With the assurance of frictionless customer onboarding and customer experience, Challenger Banks face issues of proper scrutiny of customers during onboarding and periodic screening of customers after onboarding. Onboarding processes often involve tiering customers or limiting their spending ability based on the amount of due diligence conducted. Given the high reliance on technology rather than staff, onboarding processes in most Challenger Banks are rather hands-off. Challenger Banks can thus unwittingly onboard undesirable customers at lower tiers.
Challenger Banks have also been targeted by money mules looking to exploit process vulnerabilities. Fraudsters have been exploiting the pandemic situation using a variety of tactics to mask their activity, including using money mules to launder funds.
The global advance of open banking initiatives means customers’ online platforms are now getting connected to Challenger Banks and fintechs that lack the ability to provide robust fraud protection measures.

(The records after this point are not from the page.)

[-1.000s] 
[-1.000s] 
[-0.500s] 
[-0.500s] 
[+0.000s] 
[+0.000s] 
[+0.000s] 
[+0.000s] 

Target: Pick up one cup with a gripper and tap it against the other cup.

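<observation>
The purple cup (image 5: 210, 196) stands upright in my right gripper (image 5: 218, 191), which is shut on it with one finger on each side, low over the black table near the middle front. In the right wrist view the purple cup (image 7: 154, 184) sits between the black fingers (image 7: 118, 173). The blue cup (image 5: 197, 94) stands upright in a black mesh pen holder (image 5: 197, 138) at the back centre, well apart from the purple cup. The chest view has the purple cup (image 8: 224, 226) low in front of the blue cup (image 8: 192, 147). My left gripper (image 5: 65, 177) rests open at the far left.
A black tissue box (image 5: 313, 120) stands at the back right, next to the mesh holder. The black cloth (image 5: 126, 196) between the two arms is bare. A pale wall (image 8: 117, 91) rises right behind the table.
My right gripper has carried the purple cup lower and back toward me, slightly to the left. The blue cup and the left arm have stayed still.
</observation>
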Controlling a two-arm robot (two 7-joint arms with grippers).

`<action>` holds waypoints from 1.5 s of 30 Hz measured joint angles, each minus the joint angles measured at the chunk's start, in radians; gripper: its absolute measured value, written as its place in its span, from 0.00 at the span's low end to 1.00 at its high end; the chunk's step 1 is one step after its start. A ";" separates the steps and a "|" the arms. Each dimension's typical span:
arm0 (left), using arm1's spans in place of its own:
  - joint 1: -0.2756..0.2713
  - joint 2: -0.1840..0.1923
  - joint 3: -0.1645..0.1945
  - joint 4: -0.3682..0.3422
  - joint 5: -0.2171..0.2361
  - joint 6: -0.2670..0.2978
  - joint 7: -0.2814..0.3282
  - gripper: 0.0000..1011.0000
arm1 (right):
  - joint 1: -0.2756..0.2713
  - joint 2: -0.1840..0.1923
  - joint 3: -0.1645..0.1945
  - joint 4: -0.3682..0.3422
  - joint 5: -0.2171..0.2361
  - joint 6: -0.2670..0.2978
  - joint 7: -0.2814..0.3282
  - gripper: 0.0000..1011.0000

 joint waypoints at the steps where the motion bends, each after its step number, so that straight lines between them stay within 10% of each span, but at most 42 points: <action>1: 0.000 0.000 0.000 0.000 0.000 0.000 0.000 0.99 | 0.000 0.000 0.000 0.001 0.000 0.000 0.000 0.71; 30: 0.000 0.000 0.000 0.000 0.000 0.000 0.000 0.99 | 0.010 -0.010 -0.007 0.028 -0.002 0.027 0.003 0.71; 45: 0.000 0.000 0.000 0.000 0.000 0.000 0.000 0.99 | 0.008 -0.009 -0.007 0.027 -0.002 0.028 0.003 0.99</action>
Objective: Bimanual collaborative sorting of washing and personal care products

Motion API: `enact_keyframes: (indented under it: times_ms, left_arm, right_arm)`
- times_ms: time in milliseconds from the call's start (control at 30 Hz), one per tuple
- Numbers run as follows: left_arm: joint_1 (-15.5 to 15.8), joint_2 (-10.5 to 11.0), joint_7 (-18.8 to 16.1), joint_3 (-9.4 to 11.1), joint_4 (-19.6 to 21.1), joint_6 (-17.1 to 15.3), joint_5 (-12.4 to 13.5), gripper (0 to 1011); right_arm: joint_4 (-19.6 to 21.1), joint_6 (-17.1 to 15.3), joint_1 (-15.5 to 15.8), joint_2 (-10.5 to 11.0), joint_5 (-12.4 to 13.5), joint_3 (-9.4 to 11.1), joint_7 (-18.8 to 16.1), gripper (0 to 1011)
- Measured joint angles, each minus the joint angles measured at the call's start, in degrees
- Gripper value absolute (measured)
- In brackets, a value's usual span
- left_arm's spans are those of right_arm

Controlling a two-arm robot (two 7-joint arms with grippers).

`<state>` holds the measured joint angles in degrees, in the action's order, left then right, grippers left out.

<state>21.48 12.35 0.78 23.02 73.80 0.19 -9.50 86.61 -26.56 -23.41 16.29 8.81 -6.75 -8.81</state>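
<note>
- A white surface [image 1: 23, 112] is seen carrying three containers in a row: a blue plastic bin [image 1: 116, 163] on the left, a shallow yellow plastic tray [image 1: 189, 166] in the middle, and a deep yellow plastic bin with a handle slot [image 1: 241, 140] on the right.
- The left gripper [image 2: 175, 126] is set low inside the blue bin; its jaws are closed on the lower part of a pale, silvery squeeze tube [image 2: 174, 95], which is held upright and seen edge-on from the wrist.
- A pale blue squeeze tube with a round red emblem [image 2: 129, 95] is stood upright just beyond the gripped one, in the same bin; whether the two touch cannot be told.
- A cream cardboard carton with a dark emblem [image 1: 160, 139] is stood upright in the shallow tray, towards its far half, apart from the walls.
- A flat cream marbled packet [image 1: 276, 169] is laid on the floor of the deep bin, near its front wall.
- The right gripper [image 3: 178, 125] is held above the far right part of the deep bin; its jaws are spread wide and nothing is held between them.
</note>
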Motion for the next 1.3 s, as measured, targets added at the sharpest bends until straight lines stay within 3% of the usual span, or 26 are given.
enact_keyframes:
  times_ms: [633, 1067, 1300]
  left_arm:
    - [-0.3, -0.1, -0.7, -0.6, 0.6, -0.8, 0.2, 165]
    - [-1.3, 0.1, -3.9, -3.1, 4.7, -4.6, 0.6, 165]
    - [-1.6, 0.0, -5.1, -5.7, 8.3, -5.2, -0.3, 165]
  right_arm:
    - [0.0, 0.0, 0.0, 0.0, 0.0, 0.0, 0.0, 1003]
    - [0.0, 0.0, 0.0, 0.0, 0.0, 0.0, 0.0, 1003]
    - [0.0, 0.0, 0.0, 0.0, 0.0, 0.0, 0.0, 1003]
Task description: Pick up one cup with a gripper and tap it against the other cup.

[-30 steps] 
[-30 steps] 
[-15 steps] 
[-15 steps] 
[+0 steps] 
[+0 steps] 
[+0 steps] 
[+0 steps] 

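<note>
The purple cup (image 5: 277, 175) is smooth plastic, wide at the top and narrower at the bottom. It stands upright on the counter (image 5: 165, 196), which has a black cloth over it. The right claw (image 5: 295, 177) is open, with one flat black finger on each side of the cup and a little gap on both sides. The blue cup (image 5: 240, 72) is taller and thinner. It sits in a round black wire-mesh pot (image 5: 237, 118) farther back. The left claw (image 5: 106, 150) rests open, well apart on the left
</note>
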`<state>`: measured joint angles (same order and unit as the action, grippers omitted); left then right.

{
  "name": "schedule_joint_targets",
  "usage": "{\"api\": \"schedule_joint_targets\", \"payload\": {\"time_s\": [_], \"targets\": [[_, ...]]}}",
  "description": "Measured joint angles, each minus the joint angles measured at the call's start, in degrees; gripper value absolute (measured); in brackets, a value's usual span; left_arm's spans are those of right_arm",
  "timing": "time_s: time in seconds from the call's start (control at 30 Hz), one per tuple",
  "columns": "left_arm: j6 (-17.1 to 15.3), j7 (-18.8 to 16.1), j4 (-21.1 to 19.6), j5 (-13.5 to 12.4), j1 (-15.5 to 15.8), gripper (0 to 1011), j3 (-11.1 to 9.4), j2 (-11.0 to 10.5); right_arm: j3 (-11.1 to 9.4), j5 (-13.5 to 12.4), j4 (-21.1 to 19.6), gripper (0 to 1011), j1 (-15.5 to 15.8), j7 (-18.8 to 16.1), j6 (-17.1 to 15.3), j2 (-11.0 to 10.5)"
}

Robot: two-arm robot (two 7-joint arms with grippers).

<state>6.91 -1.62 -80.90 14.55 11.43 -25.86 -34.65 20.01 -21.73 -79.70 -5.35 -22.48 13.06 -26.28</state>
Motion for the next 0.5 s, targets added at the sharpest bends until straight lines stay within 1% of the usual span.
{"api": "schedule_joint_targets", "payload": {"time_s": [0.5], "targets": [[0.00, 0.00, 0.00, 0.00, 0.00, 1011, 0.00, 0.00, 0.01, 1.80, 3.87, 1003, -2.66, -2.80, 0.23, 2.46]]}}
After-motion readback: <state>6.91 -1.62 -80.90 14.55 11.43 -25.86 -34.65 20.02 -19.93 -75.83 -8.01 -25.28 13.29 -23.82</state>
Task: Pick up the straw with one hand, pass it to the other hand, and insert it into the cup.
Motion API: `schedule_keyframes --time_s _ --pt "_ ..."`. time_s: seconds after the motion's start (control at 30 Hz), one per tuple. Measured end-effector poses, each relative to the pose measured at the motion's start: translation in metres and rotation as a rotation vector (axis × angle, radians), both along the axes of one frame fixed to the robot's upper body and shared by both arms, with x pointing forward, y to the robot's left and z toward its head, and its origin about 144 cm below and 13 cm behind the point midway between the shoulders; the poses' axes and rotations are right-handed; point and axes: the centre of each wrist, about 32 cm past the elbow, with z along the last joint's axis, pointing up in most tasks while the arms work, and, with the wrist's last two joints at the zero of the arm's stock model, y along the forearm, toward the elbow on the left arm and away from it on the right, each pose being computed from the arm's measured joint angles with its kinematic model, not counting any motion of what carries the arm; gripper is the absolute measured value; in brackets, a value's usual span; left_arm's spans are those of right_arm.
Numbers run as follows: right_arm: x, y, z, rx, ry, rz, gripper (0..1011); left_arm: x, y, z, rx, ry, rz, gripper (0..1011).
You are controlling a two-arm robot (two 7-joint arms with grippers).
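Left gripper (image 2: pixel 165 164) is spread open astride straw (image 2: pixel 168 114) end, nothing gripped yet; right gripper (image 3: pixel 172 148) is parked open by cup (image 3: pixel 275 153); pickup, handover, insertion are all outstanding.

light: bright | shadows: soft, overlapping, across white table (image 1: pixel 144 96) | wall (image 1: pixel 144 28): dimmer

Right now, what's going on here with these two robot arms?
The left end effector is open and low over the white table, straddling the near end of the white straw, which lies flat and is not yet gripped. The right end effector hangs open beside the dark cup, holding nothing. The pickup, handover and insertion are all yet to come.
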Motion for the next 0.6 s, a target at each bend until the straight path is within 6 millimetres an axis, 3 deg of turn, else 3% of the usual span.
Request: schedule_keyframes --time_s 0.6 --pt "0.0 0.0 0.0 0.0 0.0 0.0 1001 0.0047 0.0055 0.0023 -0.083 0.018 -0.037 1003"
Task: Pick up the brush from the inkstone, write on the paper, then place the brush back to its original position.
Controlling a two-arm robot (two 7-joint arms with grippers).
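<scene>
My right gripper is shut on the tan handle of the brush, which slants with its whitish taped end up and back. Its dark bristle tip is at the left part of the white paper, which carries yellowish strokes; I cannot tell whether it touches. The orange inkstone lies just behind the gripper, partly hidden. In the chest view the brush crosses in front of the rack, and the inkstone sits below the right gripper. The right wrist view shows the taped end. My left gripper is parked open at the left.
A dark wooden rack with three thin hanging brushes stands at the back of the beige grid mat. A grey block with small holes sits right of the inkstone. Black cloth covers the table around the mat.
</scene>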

Such weak points can provide fraudsters opportunities to access open banking participants’ data.
There’s also the massive worldwide money laundering problem that has pressurized banks of all sizes, globally. With complex, region-specific regulations, sanction screenings and multiple watch lists, even legacy banks with well-established processes and expert compliance teams, struggle to ensure compliance. A prominent Nordic bank was recently levied a hefty fine for failing to correctly monitor fraudulent transactions. It would be only a matter of time before Challenger Banks face the same intensity of regulatory scrutiny.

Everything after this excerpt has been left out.